For more information about holiday activities and a free copy of UNWIND, a full-color, 152-page booklet detailing what to do and see, and where to stay, shop and dine in Fairfield and Litchfield Counties in Western Connecticut, contact the Western Connecticut Visitors Bureau, PO Box 968, Litchfield, CT 06759, (860) 567-45606, or visit their web site at www.visitwesternct.com

Sunday, December 23, 2012

Grand Holiday at the Mansion: From Victorian to Modern at Lockwood-Mathews Mansion Museum


Now through January 6, 2013, the Lockwood-Mathews Mansion Museum is presenting “Grand Holiday at the Mansion: From Victorian to Modern.”
This exhibit features glorious Victorian holiday exhibits displayed throughout the first floor. Period rooms will be decorated to show changing traditions from the 1850s through the 1890s with many different Christmas trees, a holiday table setting and Victorian children’s toys.
A special treat this year will be a display of holiday traditions from the early 1930s drawing inspiration from a letter written by Florence Mathews, the last resident of the Mansion, in 1933.
Regular tour hours are noon - 4 p.m., Wednesday through Sunday and General Admission is $10 for adults, $8 for seniors and $6 for children and young adults ages 8-18. For more information visit www.lockwoodmathewsmansion.com. For area information visit www.visitfairfieldcountyct.com .

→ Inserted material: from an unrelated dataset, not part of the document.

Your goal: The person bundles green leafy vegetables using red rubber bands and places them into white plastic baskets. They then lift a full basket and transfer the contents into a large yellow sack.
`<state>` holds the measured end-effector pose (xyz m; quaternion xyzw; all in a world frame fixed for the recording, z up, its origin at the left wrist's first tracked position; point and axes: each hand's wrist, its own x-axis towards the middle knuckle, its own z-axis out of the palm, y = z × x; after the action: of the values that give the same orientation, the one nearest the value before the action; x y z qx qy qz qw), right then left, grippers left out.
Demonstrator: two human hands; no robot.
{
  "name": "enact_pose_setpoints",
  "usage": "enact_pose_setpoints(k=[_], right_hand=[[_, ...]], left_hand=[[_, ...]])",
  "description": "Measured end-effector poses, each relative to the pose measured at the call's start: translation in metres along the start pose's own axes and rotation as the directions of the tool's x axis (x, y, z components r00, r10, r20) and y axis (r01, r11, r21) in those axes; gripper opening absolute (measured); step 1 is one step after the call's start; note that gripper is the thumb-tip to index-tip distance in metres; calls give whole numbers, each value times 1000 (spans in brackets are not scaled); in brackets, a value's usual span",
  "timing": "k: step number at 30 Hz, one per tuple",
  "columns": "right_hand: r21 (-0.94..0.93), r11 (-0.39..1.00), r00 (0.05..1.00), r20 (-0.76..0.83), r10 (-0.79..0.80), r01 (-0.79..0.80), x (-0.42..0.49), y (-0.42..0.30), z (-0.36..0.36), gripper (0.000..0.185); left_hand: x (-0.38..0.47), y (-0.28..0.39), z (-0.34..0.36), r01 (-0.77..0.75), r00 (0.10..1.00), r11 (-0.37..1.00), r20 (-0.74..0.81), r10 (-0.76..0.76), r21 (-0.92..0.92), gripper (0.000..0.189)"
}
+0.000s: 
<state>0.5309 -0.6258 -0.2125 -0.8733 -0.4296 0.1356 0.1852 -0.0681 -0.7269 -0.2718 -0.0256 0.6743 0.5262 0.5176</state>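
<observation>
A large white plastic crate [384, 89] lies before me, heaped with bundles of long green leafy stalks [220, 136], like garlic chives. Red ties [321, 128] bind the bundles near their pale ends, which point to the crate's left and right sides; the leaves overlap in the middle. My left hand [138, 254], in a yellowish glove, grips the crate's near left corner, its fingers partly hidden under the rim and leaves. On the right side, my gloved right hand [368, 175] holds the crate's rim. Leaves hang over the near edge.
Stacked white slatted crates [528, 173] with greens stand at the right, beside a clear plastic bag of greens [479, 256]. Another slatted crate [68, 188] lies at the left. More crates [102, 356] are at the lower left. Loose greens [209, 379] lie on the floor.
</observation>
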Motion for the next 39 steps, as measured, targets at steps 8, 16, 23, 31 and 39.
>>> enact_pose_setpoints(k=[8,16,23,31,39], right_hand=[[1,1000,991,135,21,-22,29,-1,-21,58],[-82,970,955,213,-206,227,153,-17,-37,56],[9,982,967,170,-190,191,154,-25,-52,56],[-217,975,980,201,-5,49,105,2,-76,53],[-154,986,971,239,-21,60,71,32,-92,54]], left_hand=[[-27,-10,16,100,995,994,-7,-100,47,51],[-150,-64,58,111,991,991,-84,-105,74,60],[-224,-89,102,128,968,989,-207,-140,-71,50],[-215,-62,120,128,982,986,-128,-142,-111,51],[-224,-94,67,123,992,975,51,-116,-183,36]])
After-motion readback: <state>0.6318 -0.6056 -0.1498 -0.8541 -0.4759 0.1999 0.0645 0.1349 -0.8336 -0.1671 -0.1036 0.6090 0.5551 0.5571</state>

About Lockwood Matthews Mansion

Your first stop is the Lockwood Matthews Mansion, on the National Register of Historic Places and often described as "one of the earliest and finest surviving Second Empire style country houses ever built in the United States".

This 62- room mansion predates Newport's mansions by more than twenty years. Built in 1864 by LeGrand Lockwood, who made his fortune in banking and the railroad industry and designed by European-trained, New York-based architect Detlef Lienau, the house was completed in just four years.

Many American and immigrant artisans put the finishing interior design touches on this opulent house. The estate was foreclosed in 1874 due to Lockwood's untimely death and financial reversals.
The property was sold to the Mathews in 1876 and the family resided in it until 1938. In 1941 the estate was sold to the City of Norwalk and designated a public park.